Crowd-Funders Laud ‘Dear White People’ Gross But Guess What? Tchotkes Make Distribs Groan

Crowd funder Indiegogo is claiming that a film it helped birth, the Sundance award winner Dear White People, is now the top crowd funded grosser with $4.4 million, besting the $3.6 million gross by Zach Braff’s Wish I Was Here. At the same time, I am hearing more and more from the distributors that buy these films that they hate crowd funded fare, because when they buy a film, they inherit the fulfillment responsibilities of promises made by filmmakers to benefactors.

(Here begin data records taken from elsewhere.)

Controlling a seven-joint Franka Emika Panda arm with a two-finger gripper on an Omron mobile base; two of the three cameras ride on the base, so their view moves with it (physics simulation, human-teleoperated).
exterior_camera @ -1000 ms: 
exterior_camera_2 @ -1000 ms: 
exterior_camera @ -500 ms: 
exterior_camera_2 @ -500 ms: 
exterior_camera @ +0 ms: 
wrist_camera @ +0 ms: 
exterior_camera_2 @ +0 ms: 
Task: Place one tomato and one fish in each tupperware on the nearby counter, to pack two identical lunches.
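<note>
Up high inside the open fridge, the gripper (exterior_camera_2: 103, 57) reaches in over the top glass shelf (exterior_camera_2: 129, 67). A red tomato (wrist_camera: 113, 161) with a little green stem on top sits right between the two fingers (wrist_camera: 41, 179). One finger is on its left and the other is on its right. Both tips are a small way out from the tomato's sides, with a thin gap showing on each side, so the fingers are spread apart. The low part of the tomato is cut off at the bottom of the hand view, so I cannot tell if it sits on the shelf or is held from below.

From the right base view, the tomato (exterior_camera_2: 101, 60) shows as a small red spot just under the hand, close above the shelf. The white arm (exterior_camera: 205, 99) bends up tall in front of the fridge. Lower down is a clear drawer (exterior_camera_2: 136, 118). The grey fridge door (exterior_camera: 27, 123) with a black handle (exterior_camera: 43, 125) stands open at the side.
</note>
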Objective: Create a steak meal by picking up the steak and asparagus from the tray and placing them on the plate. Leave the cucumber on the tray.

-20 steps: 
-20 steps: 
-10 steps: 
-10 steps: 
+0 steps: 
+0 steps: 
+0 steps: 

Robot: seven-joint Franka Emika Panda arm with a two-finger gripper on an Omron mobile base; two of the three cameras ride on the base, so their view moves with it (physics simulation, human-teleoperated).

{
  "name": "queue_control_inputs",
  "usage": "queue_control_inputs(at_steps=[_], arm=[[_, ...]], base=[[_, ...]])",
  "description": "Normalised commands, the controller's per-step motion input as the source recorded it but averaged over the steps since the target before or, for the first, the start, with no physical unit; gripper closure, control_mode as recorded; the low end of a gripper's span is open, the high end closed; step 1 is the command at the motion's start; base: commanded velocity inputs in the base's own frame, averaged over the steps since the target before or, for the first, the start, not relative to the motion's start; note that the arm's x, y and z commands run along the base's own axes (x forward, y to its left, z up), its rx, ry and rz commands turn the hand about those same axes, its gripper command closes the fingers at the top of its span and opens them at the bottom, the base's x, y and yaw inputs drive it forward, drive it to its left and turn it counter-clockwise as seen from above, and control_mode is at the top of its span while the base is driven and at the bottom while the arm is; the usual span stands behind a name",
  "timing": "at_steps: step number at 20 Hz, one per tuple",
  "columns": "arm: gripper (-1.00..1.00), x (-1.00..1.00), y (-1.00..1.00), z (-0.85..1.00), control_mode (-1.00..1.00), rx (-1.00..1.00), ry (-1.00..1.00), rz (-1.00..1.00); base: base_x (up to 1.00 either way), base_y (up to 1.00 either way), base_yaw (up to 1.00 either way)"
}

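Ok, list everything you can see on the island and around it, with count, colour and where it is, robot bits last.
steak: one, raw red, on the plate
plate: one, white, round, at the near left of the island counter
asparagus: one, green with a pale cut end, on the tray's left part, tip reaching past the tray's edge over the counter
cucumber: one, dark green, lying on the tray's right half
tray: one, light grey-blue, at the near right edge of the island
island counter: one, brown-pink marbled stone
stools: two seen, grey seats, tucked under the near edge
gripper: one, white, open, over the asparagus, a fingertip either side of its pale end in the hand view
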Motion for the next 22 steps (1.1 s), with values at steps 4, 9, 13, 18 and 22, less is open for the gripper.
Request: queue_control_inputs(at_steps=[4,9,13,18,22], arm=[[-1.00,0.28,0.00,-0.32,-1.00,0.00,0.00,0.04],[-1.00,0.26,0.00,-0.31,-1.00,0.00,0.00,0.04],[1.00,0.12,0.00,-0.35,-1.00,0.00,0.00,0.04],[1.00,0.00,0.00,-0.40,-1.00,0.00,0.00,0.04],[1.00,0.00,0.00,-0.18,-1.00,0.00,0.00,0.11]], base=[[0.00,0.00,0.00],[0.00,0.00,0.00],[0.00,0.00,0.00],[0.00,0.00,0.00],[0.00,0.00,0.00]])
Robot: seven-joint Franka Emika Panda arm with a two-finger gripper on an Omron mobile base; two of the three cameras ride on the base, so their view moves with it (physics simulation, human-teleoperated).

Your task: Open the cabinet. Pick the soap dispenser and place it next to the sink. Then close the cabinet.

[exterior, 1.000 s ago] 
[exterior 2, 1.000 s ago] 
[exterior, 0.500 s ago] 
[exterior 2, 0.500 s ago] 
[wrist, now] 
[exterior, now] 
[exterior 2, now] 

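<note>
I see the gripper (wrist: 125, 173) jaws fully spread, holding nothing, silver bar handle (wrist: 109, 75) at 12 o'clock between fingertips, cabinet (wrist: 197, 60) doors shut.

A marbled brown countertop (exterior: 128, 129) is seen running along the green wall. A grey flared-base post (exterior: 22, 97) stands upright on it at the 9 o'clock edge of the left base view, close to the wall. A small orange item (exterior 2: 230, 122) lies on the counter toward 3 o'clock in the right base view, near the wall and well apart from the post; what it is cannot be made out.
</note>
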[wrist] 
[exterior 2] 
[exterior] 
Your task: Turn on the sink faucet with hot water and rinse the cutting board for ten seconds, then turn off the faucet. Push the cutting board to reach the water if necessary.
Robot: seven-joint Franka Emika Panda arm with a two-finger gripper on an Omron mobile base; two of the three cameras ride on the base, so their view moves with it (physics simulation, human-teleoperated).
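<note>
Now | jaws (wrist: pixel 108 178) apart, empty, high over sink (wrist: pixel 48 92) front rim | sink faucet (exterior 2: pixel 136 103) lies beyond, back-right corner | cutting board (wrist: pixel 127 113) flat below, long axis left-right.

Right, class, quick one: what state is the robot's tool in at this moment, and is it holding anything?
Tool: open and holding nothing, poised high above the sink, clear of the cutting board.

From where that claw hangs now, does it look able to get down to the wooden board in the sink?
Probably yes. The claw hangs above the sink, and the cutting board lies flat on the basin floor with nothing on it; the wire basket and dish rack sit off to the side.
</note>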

Fail to make those people happy and they are a noisy bunch; you risk the wrath of the internet from all those unhappy people who spent money to help make films possible, but who have no chance of sharing financially in the upside the way that any real investor who backed a no-budget hit like Dear White People does. I don’t blame them, and have always found it odd that people would put up funding for tchotchkes, knowing if they coin a hit, everybody but them stands to make real money. I wonder if this will become more of an issue as increasing numbers of films find production and finishing funds this way. Indiegogo is understandably beating its breast, announcing that it raised $153k for the Roger Ebert docu Life Itself, $340k for Don Cheadle’s Miles Davis biopic Miles Ahead, $2.4 million for Rooster Teeth’s Lazer Team, $65k for A Girl Walks Home Alone At Night, and $137k for Last Days Of Vietnam, which was a Best Documentary Oscar nominee.

“Indiegogo has experienced 115% growth in the film category over the last couple of years,” said Slava Rubin, CEO of Indiegogo. “Since our launch at Sundance in 2008, 41,106 films in 166 countries have received funds from Indiegogo.”